INFORMATION SUPPLIED Block Start

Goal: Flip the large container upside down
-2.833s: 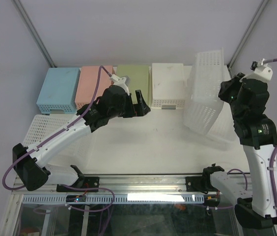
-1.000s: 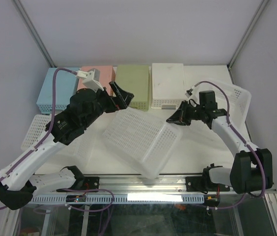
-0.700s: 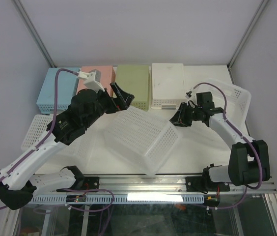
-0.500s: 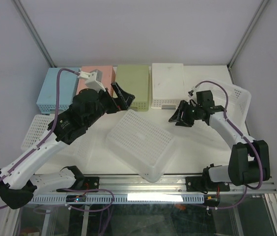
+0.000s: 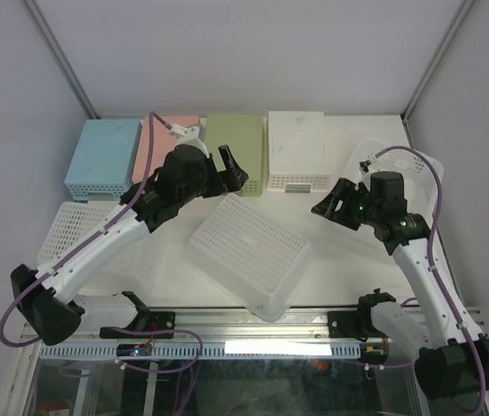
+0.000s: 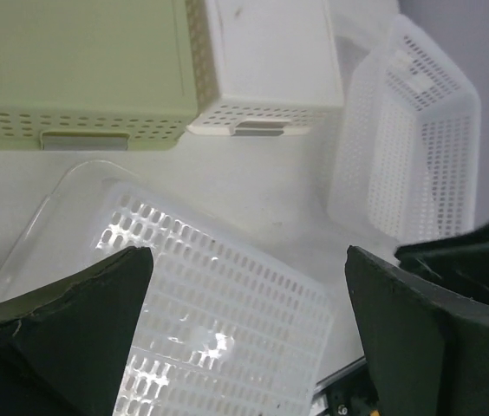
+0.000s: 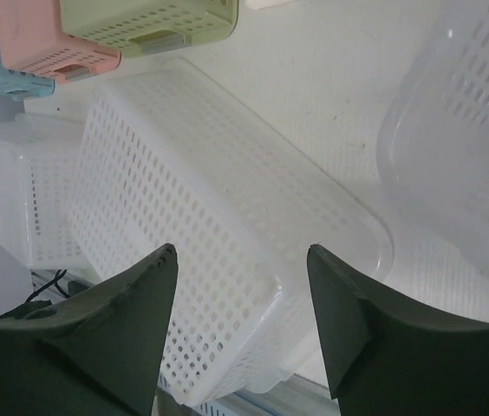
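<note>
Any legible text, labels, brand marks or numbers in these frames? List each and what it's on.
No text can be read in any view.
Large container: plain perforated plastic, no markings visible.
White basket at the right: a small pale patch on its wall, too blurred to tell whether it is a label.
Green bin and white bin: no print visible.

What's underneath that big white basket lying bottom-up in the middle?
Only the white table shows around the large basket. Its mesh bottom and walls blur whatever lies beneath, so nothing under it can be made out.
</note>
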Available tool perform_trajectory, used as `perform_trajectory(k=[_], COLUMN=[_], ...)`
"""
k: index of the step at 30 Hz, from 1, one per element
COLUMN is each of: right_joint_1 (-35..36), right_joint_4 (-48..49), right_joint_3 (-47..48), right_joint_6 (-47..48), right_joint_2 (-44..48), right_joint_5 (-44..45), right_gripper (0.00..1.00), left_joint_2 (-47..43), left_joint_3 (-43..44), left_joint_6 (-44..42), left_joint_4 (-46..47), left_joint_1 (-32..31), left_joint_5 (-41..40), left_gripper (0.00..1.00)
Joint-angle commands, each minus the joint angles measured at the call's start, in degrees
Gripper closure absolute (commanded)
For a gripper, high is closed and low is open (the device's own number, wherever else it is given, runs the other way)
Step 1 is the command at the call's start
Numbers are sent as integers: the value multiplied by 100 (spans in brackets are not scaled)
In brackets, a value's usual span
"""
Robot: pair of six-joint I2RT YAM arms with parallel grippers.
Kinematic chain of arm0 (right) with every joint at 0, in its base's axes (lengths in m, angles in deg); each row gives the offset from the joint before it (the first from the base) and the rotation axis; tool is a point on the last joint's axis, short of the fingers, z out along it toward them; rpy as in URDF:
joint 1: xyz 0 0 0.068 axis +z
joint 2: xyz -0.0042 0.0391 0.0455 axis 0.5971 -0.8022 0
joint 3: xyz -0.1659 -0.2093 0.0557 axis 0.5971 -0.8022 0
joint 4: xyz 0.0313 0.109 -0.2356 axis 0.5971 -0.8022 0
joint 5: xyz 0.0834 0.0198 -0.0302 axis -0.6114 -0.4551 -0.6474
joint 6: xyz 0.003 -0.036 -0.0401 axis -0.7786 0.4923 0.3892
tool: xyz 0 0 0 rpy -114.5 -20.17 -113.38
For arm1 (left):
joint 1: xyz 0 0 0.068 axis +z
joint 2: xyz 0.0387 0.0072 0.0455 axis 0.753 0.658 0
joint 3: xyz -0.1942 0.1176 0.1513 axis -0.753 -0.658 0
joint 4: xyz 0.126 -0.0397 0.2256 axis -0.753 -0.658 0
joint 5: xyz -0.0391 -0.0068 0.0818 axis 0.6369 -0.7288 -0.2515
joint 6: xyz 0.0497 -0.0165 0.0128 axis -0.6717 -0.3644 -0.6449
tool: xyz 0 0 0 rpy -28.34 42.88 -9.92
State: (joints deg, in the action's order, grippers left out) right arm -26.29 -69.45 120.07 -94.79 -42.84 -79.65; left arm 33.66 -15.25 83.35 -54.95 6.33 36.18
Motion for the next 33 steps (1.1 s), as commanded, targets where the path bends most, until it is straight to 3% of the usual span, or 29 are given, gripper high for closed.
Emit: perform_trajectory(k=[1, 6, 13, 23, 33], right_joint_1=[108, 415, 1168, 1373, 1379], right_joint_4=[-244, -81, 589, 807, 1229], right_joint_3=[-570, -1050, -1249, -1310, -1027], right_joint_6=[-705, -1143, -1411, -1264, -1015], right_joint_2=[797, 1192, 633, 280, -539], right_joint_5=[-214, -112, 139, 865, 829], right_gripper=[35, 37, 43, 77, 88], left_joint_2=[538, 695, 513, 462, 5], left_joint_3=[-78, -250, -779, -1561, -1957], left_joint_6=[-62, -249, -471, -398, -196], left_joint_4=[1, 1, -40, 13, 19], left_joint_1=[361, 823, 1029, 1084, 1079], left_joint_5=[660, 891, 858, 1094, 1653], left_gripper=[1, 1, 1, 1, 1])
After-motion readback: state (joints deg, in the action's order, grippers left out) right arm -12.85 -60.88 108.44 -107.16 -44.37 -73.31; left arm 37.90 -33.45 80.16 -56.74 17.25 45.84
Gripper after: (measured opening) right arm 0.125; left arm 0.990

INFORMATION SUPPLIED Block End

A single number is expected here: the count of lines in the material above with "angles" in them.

2